- _TASK_:
Please give every line below again exactly, but not its pictures.

- _THE DATA_:
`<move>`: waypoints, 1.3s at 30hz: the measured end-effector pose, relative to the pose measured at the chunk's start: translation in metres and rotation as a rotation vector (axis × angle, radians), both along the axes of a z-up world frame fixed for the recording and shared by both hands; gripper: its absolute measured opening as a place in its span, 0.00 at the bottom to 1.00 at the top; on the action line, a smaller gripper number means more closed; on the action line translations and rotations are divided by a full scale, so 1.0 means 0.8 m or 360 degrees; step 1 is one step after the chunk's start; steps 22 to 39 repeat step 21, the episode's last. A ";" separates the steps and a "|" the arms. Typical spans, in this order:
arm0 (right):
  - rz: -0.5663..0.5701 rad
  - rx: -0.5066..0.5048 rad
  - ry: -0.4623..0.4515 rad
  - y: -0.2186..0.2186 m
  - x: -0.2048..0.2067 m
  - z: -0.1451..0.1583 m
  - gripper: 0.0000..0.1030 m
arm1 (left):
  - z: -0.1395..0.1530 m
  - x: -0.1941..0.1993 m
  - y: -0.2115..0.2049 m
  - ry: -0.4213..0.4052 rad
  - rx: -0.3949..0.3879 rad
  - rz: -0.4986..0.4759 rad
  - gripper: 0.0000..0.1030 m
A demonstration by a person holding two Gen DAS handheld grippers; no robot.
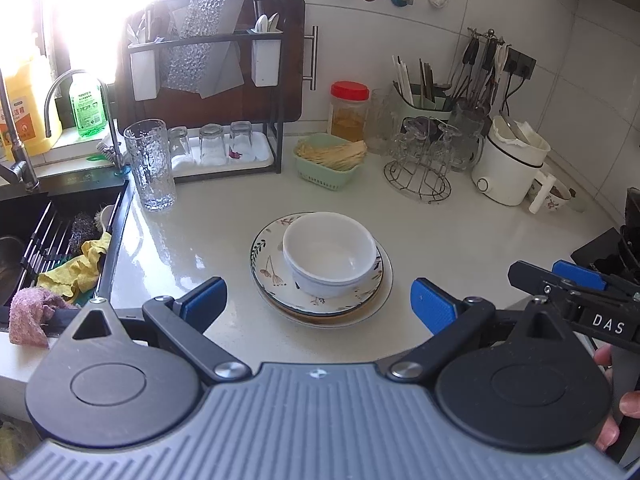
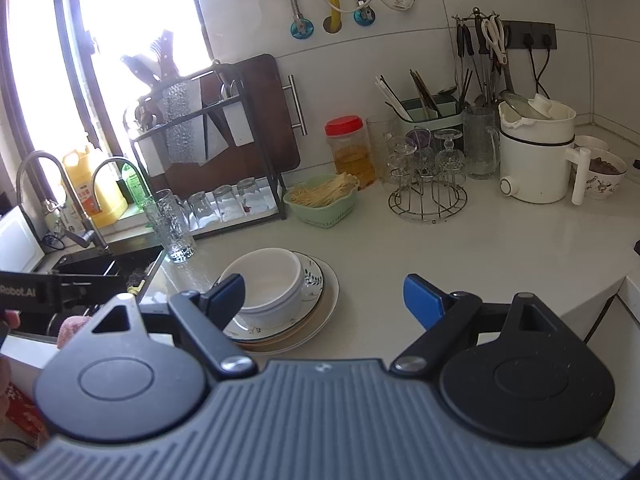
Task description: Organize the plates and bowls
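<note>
Right now your left gripper [image 1: 318, 300] hangs over the near edge of the crockery stack with its jaws wide apart and nothing between them, and your right gripper [image 2: 324, 298] sits just to the stack's right, jaws equally spread and empty. The stack stands on the white countertop [image 1: 460, 240], between the sink [image 1: 60, 216] and the wire glass stand [image 1: 418, 180]: white bowls [image 1: 330, 256] nested inside one another rest on a floral plate [image 1: 276, 276], which lies on at least one brownish plate and a plain white plate [image 1: 382, 300] at the bottom.

If the step in hand is lifting the bowls off the plates, bring one finger inside the bowl wall and the other outside, close on the rim firmly and lift straight up; judging by the glaze, the rim will be slippery, so a tilted pull could drag the floral plate along. Steadying the plates with the other gripper would probably help.

As for contents, the top bowl looks empty and clean. The green basket [image 1: 326, 164] holds a heap of pale thin sticks, the red-lidded jar [image 1: 349, 112] something amber, and the tall textured glass [image 1: 150, 164] looks empty. A yellow cloth [image 1: 80, 268] lies in the sink.
</note>
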State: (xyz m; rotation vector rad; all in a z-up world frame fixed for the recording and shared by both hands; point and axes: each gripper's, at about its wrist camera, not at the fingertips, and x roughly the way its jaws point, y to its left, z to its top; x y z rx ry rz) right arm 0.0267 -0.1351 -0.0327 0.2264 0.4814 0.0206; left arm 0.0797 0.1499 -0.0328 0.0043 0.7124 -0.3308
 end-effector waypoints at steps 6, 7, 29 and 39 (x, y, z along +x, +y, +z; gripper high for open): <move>0.0013 -0.0025 -0.0006 -0.002 -0.001 0.000 0.85 | 0.001 0.000 -0.002 -0.0024 -0.0004 -0.0003 0.97; 0.0007 -0.0029 -0.0003 -0.002 -0.001 0.000 0.85 | 0.001 0.000 -0.003 -0.0026 -0.0005 -0.0009 0.97; 0.0044 -0.0043 -0.0002 0.008 0.007 0.000 0.85 | 0.001 0.004 0.015 -0.0029 -0.0006 0.0051 0.97; 0.0044 -0.0043 -0.0002 0.008 0.007 0.000 0.85 | 0.001 0.004 0.015 -0.0029 -0.0006 0.0051 0.97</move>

- _RESPONSE_:
`<move>`: waypoints, 1.3s at 30hz: the measured end-effector pose, relative to the pose measured at the chunk's start: translation in metres and rotation as a rotation vector (axis × angle, radians), both along the axes of a z-up world frame fixed for the recording and shared by both hands; gripper: its absolute measured opening as a place in its span, 0.00 at the bottom to 1.00 at the top; on the action line, a smaller gripper number means more closed; on the action line translations and rotations are divided by a full scale, so 1.0 means 0.8 m or 360 degrees; step 1 is one step after the chunk's start; steps 22 to 39 repeat step 21, the episode's last. A ";" separates the steps and a "|" the arms. Typical spans, in this order:
arm0 (right):
  - rz: -0.5663..0.5701 rad
  - rx: -0.5066..0.5048 rad
  - ry: -0.4623..0.4515 rad
  - y: -0.2186..0.2186 m
  - x: -0.2048..0.2067 m
  - z: -0.1451..0.1583 m
  - gripper: 0.0000..0.1030 m
arm1 (left):
  - z: -0.1395..0.1530 m
  - x: -0.1941..0.1993 m
  - y: -0.2115..0.2049 m
  - ry: -0.4213..0.4052 rad
  - rx: -0.3949..0.3879 rad
  - rz: -0.4986..0.4759 rad
  - gripper: 0.0000..0.1030 m
A demonstration by a person holding two Gen DAS handheld grippers; no robot.
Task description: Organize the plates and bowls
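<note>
Right now your left gripper [image 1: 318, 300] hangs over the near edge of the crockery stack with its jaws wide apart and nothing between them, and your right gripper [image 2: 324, 298] sits just to the stack's right, jaws equally spread and empty. The stack stands on the white countertop [image 1: 460, 240], between the sink [image 1: 60, 216] and the wire glass stand [image 1: 418, 180]: white bowls [image 1: 330, 256] nested inside one another rest on a floral plate [image 1: 276, 276], which lies on at least one brownish plate and a plain white plate [image 1: 382, 300] at the bottom.

If the step in hand is lifting the bowls off the plates, bring one finger inside the bowl wall and the other outside, close on the rim firmly and lift straight up; judging by the glaze, the rim will be slippery, so a tilted pull could drag the floral plate along. Steadying the plates with the other gripper would probably help.

As for contents, the top bowl looks empty and clean. The green basket [image 1: 326, 164] holds a heap of pale thin sticks, the red-lidded jar [image 1: 349, 112] something amber, and the tall textured glass [image 1: 150, 164] looks empty. A yellow cloth [image 1: 80, 268] lies in the sink.
</note>
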State: (xyz m; rotation vector rad; all in a z-up world frame fixed for the recording and shared by both hands; point and axes: each gripper's, at about its wrist camera, not at the fingertips, and x roughly the way its jaws point, y to its left, z to its top; x y z rx ry rz) right arm 0.0267 -0.1351 -0.0327 0.2264 0.4814 0.0206; left arm 0.0797 0.1499 -0.0328 0.0043 0.7124 -0.3308
 end-effector waypoints at steps 6, 7, 29 and 39 (x, y, z along +x, +y, +z; gripper high for open): <move>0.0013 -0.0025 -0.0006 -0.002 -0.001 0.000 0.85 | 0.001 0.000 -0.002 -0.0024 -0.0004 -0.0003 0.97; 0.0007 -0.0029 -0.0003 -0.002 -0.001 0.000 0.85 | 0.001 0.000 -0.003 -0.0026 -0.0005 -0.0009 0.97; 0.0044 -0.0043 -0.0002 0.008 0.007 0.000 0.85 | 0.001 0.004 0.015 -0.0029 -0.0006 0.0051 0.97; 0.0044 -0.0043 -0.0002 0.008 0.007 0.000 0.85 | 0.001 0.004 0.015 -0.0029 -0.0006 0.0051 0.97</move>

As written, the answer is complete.